Sketch map 3—THE OPENING MOVEMENTS OF THE CAMPAIGN OF 1866.

It will be observed that from the first stage of the preparations one object, the concentration of as large a force as possible for the purpose of defeating the Austro-Saxon forces, had been followed by the chief of the staff. His arrangements were at first controlled by political considerations, the effect of which in the circumstances was to render impracticable the formation at the outset of a single army. Afterwards, before war had been finally decided upon, the armies were moved to meet the changed situation created by the Austrian arrangements at length known. The invasion of Saxony was a further stage in the general concentration. By June 22 it had become clear that the Austrians were not invading Silesia. The question was, whether to continue through Prussian territory the march of the first army towards the second—a safe course now that the Austrian position was known—or to take for both the shortest line of meeting, that into Bohemia, with the attendant risk to the second army. The bolder course was adopted, and was abundantly justified by success.
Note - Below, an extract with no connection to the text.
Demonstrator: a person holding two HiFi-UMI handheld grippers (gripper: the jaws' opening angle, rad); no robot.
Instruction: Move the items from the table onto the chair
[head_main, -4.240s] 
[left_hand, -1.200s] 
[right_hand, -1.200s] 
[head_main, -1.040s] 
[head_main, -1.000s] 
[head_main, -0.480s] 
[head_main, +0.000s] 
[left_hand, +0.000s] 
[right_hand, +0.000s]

[[1]] The details of the operation of mobilization are kept secret, but the elementary principles have everywhere been copied from the Prussian system and may be explained in an imaginary example. Suppose a company to have a peace strength of 120 men and to pass each year forty men into the reserve, receiving instead the same number of recruits, the war strength being 240. The public announcement of the decree for mobilization makes it the duty of each of the 120 reservists to proceed directly to the headquarters of the company, where they will arrive, according to the distance from their homes, say on the first, second, or third day of mobilization. The captain has a nominal list of the whole company, and keeps in store under his own responsibility the complete new war kit for each of the 240 men. As they arrive the men pass the doctor, receive their kits, and are told off to their posts in the completed company. According to the care with which the rules have been framed (this is the staff's principal share in the work) so as to divide the labour, occupying every man from the general to the bugler and giving to each that work which he can best do, and to none more than he can do in the time allowed, will be the rapidity, ease, and certainty with which the whole mobilization will be effected.